In January 2010 Roskilde Festival challenged the Den Sorte Skole to create an anniversary concert celebrating the festival's 40-year history from 1971 to 2010. They undertook the task with great awe and humility and spent months digging through Roskilde's vast musical catalogue. The result was a massive 2-hour celebration with 30,000 people that was hailed in the leading Danish daily Politiken as "a demonstration of the historical superiority of the Roskilde Festival containing both legends and the diversity of shifts in musical expression through the years past".
== Lektion III ==
Thousands of samples lifted off more than 250 old vinyl records from 51 countries on six continents. Two years of dedicated work followed by a failed attempt to clear the samples with IFPI Denmark.

This is the very short story behind Copenhagen duo Den Sorte Skole's new magnum opus, Lektion III. A 1.5-hour long musical odyssey that blends everything from Moroccan traditional songs, Indian hymns, and field recordings of Cameroonian Pygmies to forgotten Yugoslav psych, French avant-garde noise, and early German electro into a dark and giddy trip through musical history and beyond.

There are no genres and no boundaries – this is musical storytelling across time and space. Indian tabla- players jam with German synth pioneers, Iraqi oud-legends with French percussionists, and Indonesian singers with voodoo preachers from the Bahamas!

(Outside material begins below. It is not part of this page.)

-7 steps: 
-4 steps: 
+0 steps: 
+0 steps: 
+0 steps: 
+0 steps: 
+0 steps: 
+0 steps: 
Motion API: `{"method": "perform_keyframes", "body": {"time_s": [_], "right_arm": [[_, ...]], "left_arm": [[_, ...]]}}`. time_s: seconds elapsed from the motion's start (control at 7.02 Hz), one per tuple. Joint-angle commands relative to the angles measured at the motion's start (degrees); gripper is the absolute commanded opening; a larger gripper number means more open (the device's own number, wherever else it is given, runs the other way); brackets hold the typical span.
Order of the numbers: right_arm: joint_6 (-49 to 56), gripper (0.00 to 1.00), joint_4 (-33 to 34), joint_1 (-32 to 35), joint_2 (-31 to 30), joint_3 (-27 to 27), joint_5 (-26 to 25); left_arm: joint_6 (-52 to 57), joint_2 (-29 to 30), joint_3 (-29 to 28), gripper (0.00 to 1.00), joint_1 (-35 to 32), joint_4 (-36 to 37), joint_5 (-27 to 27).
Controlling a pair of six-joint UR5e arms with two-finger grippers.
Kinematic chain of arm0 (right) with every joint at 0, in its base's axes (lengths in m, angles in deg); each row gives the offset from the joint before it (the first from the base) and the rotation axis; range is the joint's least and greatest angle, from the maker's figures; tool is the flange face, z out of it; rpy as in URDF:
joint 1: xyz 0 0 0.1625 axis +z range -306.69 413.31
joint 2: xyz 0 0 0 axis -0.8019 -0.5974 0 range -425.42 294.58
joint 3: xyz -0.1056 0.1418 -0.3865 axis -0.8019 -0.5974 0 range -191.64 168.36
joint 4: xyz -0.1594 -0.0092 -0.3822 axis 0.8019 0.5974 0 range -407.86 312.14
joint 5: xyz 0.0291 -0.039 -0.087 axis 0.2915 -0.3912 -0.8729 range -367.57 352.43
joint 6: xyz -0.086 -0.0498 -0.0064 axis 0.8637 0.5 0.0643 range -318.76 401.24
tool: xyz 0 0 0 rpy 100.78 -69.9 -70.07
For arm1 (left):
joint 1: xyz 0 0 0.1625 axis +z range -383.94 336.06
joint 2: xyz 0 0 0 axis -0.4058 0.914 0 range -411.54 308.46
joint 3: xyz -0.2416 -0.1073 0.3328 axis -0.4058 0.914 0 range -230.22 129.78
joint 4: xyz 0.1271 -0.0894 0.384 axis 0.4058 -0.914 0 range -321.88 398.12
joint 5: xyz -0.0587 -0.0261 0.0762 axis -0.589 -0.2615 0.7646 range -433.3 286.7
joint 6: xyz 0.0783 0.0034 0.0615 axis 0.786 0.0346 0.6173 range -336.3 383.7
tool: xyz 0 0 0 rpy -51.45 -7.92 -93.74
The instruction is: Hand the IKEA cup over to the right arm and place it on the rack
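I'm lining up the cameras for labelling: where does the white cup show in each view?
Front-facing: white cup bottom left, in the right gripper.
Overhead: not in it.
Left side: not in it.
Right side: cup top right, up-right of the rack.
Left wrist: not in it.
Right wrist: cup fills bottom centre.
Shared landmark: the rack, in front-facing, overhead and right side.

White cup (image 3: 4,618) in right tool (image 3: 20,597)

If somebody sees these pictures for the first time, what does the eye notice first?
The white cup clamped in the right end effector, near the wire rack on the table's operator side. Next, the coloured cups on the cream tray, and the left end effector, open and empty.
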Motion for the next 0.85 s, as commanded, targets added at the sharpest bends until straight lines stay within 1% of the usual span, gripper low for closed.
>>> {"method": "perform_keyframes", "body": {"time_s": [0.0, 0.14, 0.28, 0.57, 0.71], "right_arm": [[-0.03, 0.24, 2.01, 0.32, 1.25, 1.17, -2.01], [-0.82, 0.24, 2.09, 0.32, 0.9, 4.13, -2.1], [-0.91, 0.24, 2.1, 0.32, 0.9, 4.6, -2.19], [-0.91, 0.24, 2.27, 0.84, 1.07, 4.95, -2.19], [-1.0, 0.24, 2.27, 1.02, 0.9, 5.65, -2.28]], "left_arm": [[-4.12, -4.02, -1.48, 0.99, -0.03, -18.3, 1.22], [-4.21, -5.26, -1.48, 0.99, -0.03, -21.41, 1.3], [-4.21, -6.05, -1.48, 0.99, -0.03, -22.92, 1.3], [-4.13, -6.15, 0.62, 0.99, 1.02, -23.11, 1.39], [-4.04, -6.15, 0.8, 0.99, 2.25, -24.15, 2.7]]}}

Like a ghost band brought to life from the crates of forgotten music playing favorite tunes from a parallel world.

"It's been a long time since the idea of an artist sampling another's work could be considered shocking or transgressive", Canadian RVA Magazine wrote in their review. Den Sorte Skole's work could. They have sampled the whole world and managed to avoid the clichés of forced cultural crossings. They have made a sample-based album without focusing on beats, distinguishing it from most sample-based music. To put it simply – Den Sorte Skole made an album from samples, but you can't hear that! Isolated elements from old records from around the globe are merged like they were destined to meet. Their music simply subsumes its component elements into a cohesive whole with the greatest of ease.

Due to their unsuccessfully attempt to clear the samples with IFPI Denmark, Lektion III can't be sold on iTunes, Boomkat etc. but is now available as a free – and 'illegal' – download from their website. With the album comes a 40-page booklet going into great depth with the artists they have sampled on Lektion III, the process of making it, and the legal and musical context it was made. Download the booklet here.

Lektion No. 3 was released on 22 April 2013.

== Lektion No. 2 ==
Lektion No. 2 was released in May 2008. This 65-minute mixtape was created from more than 400 vinyl samples, ranging from the Spanish International Brigades, British soft porn soundtracks, and Turkish women's liberation anthems to rap legends and doom boom from the deep eighties. "Lektion #2″ was the best reviewed Danish release in 2008.

== Lektion No. 1 ==
In February 2006, Den Sorte Skole released their first full-length mixtape. A 74 LP mix recorded on four turntables and three mixers with an overall idea to bring together artists stretching from Neil Young and Janis Joplin over Company Flow to Afrika Bambaataa. "Lektion # 1" was awarded "Best Danish Hip Hop album of 2006" by the leading Hip Hop magazine in Denmark.